2005-08-20

More Apophenia

A few days ago, someone online turned me onto Japanese Sudoku logic puzzles. The objective of a Sudoku puzzle is to fill a big 3-by-3 grid composed of smaller 3-by-3 grids with the numbers 1 through 9. There are no arithmetic operations involved: it is purely an application of basic logic. I'm working on a more intermediate puzzle right now, and while there are still some rather softball moves, getting certain numbers in place requires a leap in logical thinking, something akin to taking two problems and smashing them together to eliminate possibilities from both of them: "If I can only use this coupon on a Friday, but the wind is blowing from the east and there's a cold front coming in from the south, then the man in the black vizard mask must be the king of Bohemia!"

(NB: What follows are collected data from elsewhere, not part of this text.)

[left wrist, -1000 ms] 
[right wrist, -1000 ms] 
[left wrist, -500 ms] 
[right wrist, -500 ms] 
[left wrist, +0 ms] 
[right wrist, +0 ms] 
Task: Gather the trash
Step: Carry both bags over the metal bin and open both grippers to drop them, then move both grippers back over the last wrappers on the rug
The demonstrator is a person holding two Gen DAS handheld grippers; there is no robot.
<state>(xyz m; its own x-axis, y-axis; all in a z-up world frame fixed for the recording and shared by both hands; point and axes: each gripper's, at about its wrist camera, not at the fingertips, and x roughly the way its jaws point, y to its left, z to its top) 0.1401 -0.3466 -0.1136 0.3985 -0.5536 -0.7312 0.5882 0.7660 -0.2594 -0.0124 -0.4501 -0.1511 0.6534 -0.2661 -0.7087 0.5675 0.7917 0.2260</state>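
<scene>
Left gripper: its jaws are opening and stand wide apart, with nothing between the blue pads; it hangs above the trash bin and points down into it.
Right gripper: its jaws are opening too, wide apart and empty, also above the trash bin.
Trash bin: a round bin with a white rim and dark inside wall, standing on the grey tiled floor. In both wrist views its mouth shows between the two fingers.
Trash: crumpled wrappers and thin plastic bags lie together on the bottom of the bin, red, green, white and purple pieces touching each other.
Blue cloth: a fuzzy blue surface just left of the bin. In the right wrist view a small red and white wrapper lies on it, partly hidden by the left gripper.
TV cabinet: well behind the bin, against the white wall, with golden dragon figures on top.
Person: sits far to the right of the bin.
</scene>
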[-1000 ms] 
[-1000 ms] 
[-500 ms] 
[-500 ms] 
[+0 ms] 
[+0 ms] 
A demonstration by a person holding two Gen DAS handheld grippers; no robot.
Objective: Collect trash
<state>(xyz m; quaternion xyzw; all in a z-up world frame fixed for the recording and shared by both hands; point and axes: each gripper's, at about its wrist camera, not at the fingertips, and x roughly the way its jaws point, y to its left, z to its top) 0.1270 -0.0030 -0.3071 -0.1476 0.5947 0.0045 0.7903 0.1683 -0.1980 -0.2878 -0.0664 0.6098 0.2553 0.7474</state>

The leaps in logical thinking in doing this rough Sudoku puzzle, whose difficulty is untellingly described as "moderate", reminded me for some reason of Colin Kapp's Patterns of Chaos, a space opera novel that I recall fondly from my youth in which engineers develop a rudimentary means of predicting the future. This leads them to a defeatist attitude since their equipment is, by every definition, never wrong. "If our computers tell us there is going to be an energy burst of a certain size in sector 7 at noon tomorrow, we can only conclude our spaceship of that same exact size is going to blow up there at noon tomorrow. Aw, shucks. And I was going to go play hypergolf this weekend. Oh well, nevermind that, I'd better go die."

Needless to say, the protagonist presents a very different idea about interpreting these findings, and in a way so creative — to an seventh-grader at least — that it made a very distinct impression in my mind. These Sudoku puzzles are making me put 1 and 1 together to get 3, and I have that exact same impression in my mind again. It is energizing to the point of making me want to read Patterns of Chaos again.